- PROBLEM DESCRIPTION
Below is a block of entries; repeat exactly the lines starting at the line that contains "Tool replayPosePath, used" and ending at the line that contains "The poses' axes", both included.
- Opening Delimiter -
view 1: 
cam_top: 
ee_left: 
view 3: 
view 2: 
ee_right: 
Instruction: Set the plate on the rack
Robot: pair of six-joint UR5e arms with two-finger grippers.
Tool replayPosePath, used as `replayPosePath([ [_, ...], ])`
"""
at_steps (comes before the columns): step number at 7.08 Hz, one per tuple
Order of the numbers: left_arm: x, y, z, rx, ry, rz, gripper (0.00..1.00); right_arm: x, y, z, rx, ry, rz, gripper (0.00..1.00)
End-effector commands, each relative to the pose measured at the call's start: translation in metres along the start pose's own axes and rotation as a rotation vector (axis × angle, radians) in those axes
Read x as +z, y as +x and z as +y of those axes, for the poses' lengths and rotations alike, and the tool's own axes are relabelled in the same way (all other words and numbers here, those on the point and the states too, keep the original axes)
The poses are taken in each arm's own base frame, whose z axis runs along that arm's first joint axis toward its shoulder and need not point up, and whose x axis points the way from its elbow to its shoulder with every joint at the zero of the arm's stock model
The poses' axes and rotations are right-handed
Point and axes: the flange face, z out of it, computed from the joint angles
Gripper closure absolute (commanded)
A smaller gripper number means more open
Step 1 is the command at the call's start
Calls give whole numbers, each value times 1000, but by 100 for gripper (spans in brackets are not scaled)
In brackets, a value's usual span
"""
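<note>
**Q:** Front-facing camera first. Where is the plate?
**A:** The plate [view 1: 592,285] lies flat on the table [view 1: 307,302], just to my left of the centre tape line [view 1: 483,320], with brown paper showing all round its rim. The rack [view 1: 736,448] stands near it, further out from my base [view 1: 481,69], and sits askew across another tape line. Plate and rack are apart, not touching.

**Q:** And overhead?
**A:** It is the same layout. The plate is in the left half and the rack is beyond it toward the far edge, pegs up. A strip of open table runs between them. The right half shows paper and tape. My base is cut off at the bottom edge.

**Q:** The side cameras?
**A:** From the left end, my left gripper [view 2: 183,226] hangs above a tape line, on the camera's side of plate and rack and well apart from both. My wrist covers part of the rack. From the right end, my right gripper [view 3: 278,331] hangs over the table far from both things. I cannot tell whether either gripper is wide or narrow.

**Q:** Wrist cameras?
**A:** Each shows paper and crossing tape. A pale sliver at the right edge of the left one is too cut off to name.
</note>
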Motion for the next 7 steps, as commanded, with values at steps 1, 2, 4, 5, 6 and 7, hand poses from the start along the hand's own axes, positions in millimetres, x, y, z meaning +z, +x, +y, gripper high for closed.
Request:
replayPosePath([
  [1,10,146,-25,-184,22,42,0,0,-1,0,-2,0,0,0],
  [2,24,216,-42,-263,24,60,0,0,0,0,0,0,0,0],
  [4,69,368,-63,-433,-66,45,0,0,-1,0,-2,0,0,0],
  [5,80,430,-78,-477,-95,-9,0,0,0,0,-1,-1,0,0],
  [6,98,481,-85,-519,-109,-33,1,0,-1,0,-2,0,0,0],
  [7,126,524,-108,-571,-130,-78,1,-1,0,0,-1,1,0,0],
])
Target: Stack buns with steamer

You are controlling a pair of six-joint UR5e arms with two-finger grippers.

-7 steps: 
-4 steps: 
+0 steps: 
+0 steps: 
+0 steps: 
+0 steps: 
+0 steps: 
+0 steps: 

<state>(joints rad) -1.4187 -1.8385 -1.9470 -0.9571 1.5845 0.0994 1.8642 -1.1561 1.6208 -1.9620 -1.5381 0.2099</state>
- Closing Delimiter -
- RESULT OF THE EXERCISE
Tool replayPosePath, used as `replayPosePath([ [_, ...], ])`
"""
at_steps (comes before the columns): step number at 7.08 Hz, one per tuple
Order of the numbers: left_arm: x, y, z, rx, ry, rz, gripper (0.00..1.00); right_arm: x, y, z, rx, ry, rz, gripper (0.00..1.00)
End-effector commands, each relative to the pose measured at the call's start: translation in metres along the start pose's own axes and rotation as a rotation vector (axis × angle, radians) in those axes
Read x as +z, y as +x and z as +y of those axes, for the poses' lengths and rotations alike, and the tool's own axes are relabelled in the same way (all other words and numbers here, those on the point and the states too, keep the original axes)
The poses are taken in each arm's own base frame, whose z axis runs along that arm's first joint axis toward its shoulder and need not point up, and whose x axis points the way from its elbow to its shoulder with every joint at the zero of the arm's stock model
The poses' axes and rotations are right-handed

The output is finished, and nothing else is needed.